The price of humour
The price of humour

Papa CJ, Asia’s best stand-up comic, on censorship and pushing the envelope

Have we, as a country, lost our sense of humour, or are the people criticizing the AIB roast just doing it for publicity? Whatever the answer, it’s evident that Indians are very quick to take offence, no matter what the subject. MW met Papa CJ when he was voted Asia’s best stand-up comedian, and we asked him several questions which, in hindsight, are relevant to the AIB controversy. Here are a few excerpts:


There are many small comedy clubs today that thrive on personal ridicule. What is your view on that?


Each audience is different and each comedian draws their own line based on their own personal values and respect for the audience. I have a lot of respect for all my audiences, and while I have no problem teasing and embarrassing them in jest, I’m very careful not to ever be hurtful. In my opinion though, most audiences are ready for anything, and once they understand that your intentions are simply to entertain, they will allow you to play with them. You just have to know how to get them to give you permission to take them down the path you want to. The one thing I will say is that when people come to my show, I do what I want. But if I come to a corporate or private event, then I’m respectful of the boundaries of the environment I’m in. However, when you’re a new comedian, unfortunately you may not have the breadth of material, stagecraft or understanding of human psychology to leave certain audiences unoffended!

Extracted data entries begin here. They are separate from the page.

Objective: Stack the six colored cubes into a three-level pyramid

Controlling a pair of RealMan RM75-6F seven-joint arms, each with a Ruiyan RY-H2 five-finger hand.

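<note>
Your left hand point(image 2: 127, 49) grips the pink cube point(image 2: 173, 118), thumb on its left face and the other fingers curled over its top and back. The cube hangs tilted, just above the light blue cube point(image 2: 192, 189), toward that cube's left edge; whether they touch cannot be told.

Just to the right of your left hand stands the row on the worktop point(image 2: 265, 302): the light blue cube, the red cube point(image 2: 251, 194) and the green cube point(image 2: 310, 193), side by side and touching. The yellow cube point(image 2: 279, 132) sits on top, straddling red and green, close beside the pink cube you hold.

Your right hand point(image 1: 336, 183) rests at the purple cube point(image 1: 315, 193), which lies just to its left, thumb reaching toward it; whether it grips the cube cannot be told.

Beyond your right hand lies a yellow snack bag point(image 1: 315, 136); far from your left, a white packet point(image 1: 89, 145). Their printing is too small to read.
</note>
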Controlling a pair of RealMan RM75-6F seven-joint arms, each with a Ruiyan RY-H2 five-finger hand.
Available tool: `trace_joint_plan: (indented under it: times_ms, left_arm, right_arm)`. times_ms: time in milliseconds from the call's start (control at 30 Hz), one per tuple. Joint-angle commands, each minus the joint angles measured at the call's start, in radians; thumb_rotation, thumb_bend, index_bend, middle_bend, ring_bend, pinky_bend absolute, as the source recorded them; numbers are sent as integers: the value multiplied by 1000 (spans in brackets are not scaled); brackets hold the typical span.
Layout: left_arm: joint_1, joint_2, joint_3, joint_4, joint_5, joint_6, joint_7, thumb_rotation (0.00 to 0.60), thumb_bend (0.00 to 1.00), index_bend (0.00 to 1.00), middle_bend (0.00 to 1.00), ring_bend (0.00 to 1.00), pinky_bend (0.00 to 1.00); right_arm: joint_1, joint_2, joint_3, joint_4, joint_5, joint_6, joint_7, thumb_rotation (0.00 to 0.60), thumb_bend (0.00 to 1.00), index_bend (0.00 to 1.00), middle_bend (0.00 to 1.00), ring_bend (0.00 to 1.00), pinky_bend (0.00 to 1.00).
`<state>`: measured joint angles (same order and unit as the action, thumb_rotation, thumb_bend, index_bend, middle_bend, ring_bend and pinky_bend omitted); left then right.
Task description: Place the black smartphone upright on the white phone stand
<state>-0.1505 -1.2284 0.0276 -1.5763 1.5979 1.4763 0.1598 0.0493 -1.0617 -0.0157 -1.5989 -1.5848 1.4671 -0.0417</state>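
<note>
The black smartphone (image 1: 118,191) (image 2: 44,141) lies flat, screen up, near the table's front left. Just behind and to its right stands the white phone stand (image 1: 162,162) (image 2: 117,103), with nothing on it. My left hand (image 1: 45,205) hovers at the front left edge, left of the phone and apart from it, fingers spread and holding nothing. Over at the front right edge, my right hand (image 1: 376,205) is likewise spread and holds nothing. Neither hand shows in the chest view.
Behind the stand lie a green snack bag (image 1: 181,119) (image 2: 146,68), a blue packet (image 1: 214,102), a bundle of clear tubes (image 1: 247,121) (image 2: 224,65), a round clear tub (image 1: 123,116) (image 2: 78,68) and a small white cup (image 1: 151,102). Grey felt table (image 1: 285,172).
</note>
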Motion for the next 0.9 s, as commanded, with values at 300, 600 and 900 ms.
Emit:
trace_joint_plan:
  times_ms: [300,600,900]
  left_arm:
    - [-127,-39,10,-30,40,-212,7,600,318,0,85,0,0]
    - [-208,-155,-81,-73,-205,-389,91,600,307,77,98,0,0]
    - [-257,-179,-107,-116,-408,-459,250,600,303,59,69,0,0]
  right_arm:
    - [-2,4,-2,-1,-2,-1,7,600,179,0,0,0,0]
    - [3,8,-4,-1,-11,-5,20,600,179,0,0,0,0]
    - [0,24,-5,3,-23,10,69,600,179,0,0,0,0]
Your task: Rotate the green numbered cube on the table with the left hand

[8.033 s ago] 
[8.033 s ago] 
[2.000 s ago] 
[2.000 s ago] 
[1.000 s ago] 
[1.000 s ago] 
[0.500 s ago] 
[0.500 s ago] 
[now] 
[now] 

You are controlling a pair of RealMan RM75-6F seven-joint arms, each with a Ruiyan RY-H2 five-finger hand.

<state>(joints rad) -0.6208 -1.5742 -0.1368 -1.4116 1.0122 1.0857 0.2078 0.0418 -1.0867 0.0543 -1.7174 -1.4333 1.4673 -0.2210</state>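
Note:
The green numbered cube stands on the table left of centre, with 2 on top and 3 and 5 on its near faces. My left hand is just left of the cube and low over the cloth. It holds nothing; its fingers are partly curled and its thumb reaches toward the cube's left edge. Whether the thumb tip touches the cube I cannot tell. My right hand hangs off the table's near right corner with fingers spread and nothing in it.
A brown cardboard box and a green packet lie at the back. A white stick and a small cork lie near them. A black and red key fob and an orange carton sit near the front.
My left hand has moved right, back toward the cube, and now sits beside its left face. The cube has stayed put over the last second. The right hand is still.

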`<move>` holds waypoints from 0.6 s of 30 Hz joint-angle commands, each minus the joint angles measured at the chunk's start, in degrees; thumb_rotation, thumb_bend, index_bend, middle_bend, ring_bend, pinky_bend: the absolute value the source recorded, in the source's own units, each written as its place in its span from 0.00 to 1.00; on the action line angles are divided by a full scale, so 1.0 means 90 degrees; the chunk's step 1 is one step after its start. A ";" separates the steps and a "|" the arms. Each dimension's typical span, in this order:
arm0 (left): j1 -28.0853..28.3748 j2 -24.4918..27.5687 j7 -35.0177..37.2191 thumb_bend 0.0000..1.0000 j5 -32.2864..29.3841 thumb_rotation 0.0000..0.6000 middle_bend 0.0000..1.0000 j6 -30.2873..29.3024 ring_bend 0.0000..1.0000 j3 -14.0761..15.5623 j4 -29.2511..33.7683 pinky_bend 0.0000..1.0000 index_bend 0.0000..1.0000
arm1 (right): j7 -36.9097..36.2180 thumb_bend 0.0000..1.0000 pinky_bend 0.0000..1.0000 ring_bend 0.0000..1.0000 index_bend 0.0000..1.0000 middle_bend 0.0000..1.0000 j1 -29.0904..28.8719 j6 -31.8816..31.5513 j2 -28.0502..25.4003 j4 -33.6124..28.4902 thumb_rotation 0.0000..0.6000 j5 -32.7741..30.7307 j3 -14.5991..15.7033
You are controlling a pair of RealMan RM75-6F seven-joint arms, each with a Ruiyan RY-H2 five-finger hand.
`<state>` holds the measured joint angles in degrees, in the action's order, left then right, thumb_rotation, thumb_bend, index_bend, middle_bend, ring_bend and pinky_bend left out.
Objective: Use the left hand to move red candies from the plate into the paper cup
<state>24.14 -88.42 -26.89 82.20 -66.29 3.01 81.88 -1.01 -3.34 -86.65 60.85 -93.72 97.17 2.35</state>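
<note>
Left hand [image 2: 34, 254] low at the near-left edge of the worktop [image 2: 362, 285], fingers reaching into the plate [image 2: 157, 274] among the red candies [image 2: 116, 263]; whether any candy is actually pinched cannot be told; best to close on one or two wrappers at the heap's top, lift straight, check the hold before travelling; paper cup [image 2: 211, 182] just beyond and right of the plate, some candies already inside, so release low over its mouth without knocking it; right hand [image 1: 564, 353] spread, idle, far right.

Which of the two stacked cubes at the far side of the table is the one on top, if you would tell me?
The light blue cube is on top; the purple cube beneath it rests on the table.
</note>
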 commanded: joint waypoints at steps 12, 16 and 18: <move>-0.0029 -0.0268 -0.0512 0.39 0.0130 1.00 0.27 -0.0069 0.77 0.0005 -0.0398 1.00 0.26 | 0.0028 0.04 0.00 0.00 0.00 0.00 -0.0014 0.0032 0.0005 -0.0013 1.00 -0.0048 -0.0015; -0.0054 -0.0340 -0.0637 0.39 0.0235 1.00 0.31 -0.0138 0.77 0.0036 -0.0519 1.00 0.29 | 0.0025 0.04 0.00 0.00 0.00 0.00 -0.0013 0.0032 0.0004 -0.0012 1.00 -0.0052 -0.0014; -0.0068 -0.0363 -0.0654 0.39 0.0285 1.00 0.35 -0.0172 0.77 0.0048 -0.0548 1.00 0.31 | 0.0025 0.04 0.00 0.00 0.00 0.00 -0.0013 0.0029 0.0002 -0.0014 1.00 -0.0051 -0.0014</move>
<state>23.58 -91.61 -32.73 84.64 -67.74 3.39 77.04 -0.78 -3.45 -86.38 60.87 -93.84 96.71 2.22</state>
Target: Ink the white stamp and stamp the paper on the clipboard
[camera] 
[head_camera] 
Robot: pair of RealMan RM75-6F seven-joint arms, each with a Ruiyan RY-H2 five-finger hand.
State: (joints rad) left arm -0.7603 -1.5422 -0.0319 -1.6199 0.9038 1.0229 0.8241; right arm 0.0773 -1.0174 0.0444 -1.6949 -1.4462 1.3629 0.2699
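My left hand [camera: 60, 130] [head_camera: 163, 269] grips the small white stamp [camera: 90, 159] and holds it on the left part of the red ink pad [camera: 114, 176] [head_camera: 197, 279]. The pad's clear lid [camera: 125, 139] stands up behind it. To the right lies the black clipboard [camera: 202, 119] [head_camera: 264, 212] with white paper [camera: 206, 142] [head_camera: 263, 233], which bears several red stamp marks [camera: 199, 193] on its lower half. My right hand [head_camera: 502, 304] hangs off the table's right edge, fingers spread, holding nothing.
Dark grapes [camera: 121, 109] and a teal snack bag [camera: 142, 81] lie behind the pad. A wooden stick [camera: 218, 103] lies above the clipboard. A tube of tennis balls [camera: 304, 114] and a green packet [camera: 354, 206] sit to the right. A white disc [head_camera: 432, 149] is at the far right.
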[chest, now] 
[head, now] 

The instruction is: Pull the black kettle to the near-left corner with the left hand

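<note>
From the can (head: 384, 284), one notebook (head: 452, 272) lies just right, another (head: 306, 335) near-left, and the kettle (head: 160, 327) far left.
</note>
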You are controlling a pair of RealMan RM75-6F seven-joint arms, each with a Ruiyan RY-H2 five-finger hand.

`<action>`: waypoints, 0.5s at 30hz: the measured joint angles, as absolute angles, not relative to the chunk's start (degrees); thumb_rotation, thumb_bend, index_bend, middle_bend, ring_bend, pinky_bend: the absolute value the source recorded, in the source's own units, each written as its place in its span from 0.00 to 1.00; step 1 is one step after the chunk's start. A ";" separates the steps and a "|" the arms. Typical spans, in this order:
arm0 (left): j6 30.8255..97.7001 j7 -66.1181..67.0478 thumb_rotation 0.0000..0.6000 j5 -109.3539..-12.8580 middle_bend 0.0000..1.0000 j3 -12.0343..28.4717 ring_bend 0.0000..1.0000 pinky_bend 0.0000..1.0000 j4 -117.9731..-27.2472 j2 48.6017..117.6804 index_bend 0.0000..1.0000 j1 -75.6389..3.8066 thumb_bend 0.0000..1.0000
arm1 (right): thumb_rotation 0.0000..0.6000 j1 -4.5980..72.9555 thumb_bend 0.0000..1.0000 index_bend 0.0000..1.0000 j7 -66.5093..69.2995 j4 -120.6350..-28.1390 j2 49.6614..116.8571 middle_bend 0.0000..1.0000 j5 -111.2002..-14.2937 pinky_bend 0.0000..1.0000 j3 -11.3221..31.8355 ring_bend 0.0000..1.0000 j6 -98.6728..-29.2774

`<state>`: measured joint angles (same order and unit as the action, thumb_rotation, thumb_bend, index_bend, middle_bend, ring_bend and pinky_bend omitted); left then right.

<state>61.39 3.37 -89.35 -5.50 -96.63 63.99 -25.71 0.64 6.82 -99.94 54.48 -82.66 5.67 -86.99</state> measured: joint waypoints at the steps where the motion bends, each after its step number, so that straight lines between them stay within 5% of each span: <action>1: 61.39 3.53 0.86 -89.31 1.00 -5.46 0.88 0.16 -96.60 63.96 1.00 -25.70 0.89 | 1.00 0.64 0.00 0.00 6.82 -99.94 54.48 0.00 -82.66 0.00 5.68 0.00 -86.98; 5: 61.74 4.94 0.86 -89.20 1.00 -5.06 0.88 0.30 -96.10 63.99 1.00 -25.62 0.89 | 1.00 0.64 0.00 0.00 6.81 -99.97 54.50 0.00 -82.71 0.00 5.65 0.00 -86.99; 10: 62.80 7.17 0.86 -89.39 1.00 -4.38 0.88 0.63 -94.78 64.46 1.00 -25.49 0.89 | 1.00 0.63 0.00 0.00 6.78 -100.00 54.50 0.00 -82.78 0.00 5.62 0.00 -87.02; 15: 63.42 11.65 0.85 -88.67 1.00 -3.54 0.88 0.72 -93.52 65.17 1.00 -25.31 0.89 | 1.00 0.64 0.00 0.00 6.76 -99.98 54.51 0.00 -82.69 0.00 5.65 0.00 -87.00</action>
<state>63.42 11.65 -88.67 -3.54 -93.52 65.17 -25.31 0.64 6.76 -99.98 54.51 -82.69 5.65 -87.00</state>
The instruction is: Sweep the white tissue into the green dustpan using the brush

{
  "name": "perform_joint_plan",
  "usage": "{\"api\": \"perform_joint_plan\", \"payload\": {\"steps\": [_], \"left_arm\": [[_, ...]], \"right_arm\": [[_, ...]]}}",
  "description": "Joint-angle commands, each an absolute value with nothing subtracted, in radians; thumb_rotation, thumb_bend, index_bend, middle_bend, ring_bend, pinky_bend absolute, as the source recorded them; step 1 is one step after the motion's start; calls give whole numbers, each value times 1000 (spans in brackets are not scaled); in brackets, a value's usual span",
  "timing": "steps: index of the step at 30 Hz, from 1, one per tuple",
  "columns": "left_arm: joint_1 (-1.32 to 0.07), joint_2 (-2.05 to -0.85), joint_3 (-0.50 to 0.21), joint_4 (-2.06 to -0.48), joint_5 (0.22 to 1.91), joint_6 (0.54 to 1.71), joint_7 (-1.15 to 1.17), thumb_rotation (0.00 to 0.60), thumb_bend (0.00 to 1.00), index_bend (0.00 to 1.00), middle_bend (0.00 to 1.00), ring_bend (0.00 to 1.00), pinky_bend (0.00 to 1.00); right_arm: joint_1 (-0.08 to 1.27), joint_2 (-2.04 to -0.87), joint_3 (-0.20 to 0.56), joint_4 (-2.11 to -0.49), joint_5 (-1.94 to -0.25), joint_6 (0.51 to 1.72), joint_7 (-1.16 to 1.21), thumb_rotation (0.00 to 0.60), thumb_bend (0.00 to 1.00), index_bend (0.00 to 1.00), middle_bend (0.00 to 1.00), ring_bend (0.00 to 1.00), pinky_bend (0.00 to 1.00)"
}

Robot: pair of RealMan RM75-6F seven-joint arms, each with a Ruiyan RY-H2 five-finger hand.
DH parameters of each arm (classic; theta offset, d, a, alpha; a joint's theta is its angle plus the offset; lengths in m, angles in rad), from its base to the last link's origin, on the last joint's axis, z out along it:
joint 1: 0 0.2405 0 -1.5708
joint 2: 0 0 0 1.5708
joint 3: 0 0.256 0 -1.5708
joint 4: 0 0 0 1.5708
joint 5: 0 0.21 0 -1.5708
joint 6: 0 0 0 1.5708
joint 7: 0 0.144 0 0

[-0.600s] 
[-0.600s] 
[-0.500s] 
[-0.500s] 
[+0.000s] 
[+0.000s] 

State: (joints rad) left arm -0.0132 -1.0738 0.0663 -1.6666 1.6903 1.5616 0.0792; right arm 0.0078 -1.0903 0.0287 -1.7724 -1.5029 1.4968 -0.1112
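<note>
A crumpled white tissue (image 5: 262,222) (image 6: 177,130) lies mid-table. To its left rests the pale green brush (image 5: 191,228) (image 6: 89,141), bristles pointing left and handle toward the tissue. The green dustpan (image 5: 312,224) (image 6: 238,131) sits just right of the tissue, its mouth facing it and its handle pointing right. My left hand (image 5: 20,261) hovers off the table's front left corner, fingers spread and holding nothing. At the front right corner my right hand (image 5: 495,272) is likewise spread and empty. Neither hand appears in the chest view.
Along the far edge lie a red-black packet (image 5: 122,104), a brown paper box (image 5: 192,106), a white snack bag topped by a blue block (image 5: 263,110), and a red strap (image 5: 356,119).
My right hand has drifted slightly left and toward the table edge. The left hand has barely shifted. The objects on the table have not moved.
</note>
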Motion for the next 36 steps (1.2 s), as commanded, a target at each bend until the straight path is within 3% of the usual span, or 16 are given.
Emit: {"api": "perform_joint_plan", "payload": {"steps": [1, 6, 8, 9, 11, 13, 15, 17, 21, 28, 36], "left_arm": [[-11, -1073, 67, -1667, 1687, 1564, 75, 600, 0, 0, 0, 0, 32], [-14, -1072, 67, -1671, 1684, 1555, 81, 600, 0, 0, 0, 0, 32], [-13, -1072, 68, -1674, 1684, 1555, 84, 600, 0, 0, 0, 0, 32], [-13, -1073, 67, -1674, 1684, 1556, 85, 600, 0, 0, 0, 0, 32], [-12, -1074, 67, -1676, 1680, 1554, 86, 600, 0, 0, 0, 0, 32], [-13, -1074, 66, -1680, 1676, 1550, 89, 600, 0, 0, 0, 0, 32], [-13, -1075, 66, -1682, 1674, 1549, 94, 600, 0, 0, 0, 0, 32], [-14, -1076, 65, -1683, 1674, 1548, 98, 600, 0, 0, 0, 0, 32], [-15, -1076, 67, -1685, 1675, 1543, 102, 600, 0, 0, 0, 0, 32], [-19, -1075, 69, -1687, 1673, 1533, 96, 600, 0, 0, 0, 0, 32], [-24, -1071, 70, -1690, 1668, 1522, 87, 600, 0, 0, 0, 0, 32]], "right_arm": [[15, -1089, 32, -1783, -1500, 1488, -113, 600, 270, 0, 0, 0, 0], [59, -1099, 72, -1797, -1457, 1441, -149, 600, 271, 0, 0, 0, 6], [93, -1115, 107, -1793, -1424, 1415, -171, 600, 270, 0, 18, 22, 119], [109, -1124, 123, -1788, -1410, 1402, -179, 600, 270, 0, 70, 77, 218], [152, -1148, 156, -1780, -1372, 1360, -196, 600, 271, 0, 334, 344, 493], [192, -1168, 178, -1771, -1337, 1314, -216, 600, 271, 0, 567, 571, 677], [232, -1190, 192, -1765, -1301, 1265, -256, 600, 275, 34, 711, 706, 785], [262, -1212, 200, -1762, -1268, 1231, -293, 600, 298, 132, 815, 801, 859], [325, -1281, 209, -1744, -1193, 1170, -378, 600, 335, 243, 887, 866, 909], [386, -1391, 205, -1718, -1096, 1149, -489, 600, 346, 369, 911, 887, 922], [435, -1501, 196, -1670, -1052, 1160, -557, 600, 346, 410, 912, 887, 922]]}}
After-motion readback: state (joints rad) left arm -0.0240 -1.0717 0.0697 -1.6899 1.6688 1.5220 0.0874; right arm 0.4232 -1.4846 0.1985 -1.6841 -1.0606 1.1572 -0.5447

Do you think it’s fair to have censorship rules when it comes to comedy? Do you think we have creative freedom?


I’m not in favour of censorship being imposed by an external body. If you don’t want to see a film, you don’t go. Or if you go and don’t like it, you walk out. It’s the same with a comedy show that is advertised as having adult content. But demanding censorship or expecting the state to be the moral compass of a people goes against individual freedoms. So I don’t support that. When I perform, I’m always aware of the sensitivities of my audience. That being said, I don’t change my point of view because my audience doesn’t agree with it. I need my audience to relate to where I’m coming from and not necessarily agree with it. So for me, no topic is off limits, and the only way to know where the line is, is to cross it. And the beauty is that each time that line is crossed, it goes just a little bit further. So as a comedian, I consider it my responsibility to dance on the line – two steps forward, one step back. Then, repeat.


What was your reaction to the Delhi High Court’s order to black out Comedy Central for airing inappropriate content?


We are the largest democracy in the world, and also possibly the largest hypocrisy in the world. Fortunately, better sense prevailed in the Supreme Court. I’m not a supporter of censorship, but if they want to start banning what they call ‘inappropriate’ content, they should probably start with Bollywood. It has a far wider reach and the last I checked, in almost every film, the way a man ‘woos’ a woman is considered sexual harassment in the real world.


Other than Papa CJ, there are other stand-up comedy groups that have come out in the support of AIB. TVF (The Viral Fever), AIB’s competitors, have released a video to show solidarity and support for the roast. In response to the controversy, AIB themselves released a note on Facebook. They say, “There’s a larger cultural conversation going on here, where we’re at the very edges of what it’s okay to say. And it’s a conversation we need to have now, because the world we live in is entirely too complicated to be run by silences”.